Prompt
If a line in the data below contains "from", copy it.

Source material

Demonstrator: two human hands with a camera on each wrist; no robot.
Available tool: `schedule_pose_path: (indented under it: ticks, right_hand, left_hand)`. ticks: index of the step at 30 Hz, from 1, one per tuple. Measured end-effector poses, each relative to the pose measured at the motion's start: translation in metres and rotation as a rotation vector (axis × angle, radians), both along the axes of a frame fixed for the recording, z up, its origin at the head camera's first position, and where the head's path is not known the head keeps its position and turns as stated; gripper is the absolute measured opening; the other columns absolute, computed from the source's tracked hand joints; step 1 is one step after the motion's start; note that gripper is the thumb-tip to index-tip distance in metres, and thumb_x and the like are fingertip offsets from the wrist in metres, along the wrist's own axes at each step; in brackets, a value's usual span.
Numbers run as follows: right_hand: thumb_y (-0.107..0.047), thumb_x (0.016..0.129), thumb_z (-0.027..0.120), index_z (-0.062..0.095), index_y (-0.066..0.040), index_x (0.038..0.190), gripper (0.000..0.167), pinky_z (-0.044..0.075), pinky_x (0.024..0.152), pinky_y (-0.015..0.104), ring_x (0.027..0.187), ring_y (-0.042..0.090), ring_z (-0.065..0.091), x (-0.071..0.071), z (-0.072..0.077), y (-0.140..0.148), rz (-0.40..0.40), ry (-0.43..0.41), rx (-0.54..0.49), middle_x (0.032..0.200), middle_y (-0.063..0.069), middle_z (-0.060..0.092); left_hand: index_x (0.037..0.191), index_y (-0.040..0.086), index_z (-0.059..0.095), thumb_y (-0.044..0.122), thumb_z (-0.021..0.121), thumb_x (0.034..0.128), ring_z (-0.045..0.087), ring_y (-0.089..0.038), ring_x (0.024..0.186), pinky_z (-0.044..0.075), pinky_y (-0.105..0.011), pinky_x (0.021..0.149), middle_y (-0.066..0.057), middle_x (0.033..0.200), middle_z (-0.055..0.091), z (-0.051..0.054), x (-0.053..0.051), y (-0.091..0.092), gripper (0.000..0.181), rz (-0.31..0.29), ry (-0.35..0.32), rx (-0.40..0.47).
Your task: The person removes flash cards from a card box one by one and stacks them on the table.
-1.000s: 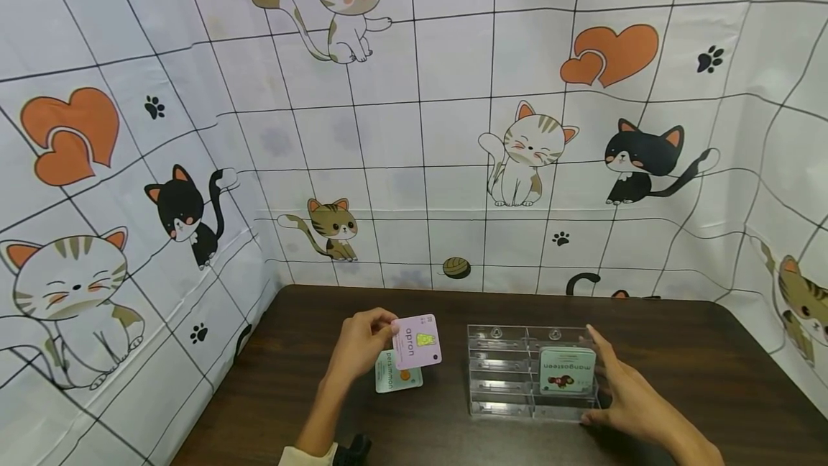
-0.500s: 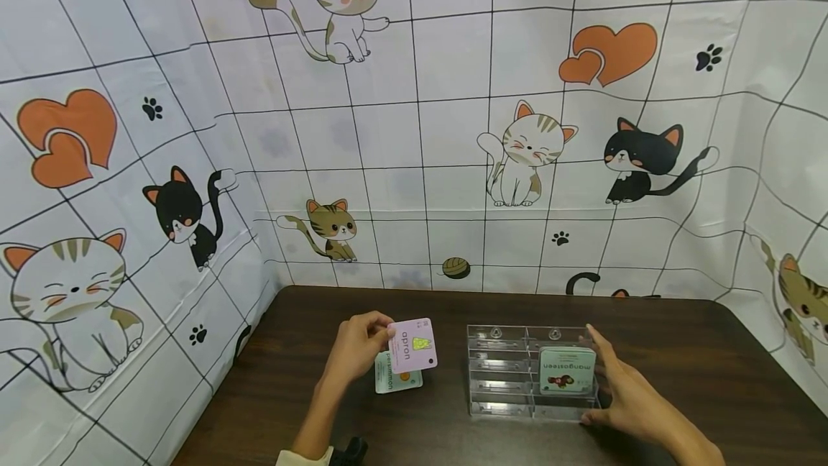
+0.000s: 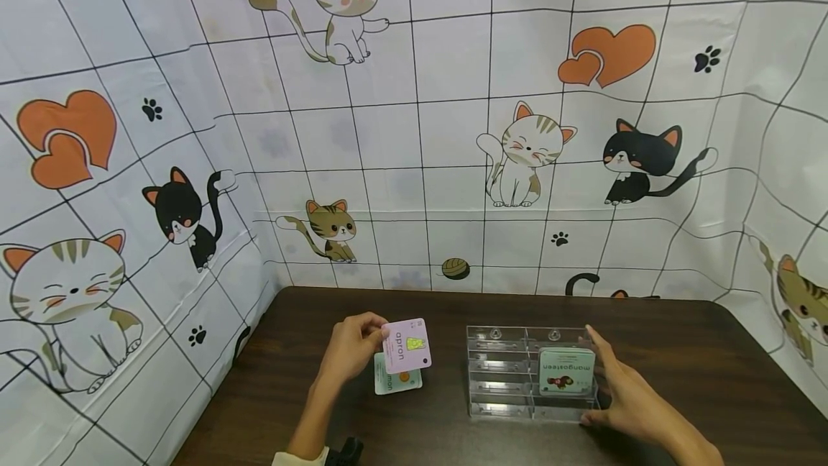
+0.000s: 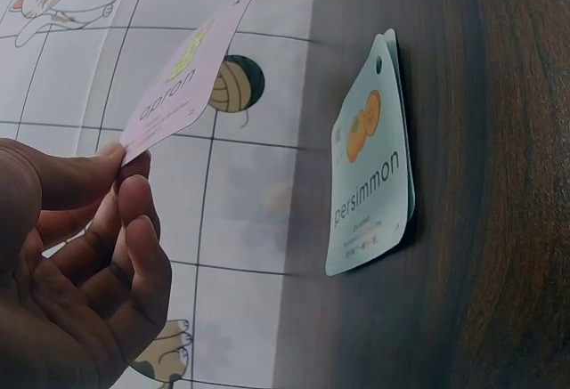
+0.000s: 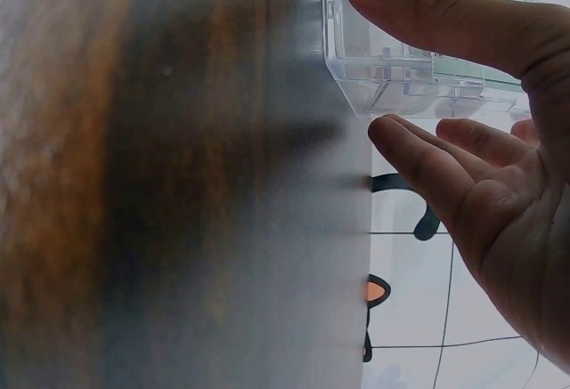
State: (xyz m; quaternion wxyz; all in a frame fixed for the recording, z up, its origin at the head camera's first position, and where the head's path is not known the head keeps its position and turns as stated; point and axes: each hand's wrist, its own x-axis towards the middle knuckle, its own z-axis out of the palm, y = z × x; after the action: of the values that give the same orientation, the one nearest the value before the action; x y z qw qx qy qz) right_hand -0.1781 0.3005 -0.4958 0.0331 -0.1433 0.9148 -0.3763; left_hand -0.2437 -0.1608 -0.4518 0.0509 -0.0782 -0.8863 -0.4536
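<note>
A pink card printed "apron" [image 3: 406,346] is pinched by one corner between the thumb and fingers of my left hand [image 3: 352,347]. In the left wrist view the apron card [image 4: 183,82] is raised off the table, its face tilted. Below it on the table lies a small stack of green cards with "persimmon" [image 4: 370,162] on top; in the head view the apron card partly covers it. My right hand [image 3: 624,394] holds the right end of a clear plastic card rack [image 3: 498,385], thumb at the front corner, fingers along the side. Green "mangosteen" cards [image 3: 567,370] stand in the rack's right column.
The dark wooden table [image 3: 446,444] ends at a white cloth backdrop [image 3: 453,135] printed with cats, hearts and grid lines. The rack's left column shows bare clear tiers. A dark strap [image 3: 346,451] sits on my left wrist.
My left hand has drifted slightly left with the apron card, which now covers more of the persimmon card. My right hand and the rack have stayed in place.
</note>
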Motion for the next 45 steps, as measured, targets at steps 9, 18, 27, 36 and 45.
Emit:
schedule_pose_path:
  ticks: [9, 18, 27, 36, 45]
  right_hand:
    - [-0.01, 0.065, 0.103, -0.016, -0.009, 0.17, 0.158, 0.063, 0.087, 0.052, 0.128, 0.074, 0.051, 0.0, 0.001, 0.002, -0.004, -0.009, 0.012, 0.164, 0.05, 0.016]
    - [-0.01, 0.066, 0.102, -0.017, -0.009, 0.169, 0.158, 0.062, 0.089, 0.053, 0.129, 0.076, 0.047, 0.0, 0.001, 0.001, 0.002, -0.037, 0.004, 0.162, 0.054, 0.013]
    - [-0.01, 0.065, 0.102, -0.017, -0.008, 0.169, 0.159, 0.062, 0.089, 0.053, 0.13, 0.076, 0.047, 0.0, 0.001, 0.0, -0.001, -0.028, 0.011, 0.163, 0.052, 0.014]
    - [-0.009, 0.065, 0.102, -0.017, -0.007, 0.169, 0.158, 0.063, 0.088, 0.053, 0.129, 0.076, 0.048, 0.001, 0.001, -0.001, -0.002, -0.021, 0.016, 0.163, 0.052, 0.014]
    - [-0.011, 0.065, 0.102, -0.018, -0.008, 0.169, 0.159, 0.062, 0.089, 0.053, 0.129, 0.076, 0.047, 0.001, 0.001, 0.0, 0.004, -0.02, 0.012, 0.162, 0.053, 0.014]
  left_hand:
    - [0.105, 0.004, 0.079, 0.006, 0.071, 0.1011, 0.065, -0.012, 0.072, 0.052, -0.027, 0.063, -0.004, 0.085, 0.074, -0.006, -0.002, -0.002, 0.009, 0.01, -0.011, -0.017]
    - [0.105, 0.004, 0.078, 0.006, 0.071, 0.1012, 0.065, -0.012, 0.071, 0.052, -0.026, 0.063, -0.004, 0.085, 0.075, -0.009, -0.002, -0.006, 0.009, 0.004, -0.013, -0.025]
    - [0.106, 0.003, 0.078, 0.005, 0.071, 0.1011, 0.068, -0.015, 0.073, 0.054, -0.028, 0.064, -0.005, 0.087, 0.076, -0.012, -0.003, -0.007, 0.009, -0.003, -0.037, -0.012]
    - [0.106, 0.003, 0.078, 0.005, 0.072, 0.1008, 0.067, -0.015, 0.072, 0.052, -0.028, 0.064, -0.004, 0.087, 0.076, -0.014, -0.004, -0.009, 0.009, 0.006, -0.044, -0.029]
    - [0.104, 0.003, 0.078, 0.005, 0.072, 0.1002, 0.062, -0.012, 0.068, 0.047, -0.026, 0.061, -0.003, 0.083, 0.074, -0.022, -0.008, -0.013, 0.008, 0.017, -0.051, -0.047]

Result for this task
Available tool: `schedule_pose_path: (indented under it: ticks, right_hand, left_hand)`. ticks: index of the step at 30 Hz, from 1, one per tuple. Measured end-effector poses, each relative to the pose measured at the motion's start: translation in metres and rotation as a rotation vector (axis × angle, radians), both along the axes of a frame fixed for the recording, z up, its origin at the head camera's first position, and where the head's path is not known the head keeps its position and turns as stated; gripper is the absolute measured opening; the other columns absolute, computed from the source's tracked hand joints; step 1 is one step after the motion's start; note that gripper is the thumb-tip to index-tip distance in metres, and thumb_x and the like are fingertip offsets from the wrist in metres, along the wrist's own axes at each step; in brackets, a value's usual span.
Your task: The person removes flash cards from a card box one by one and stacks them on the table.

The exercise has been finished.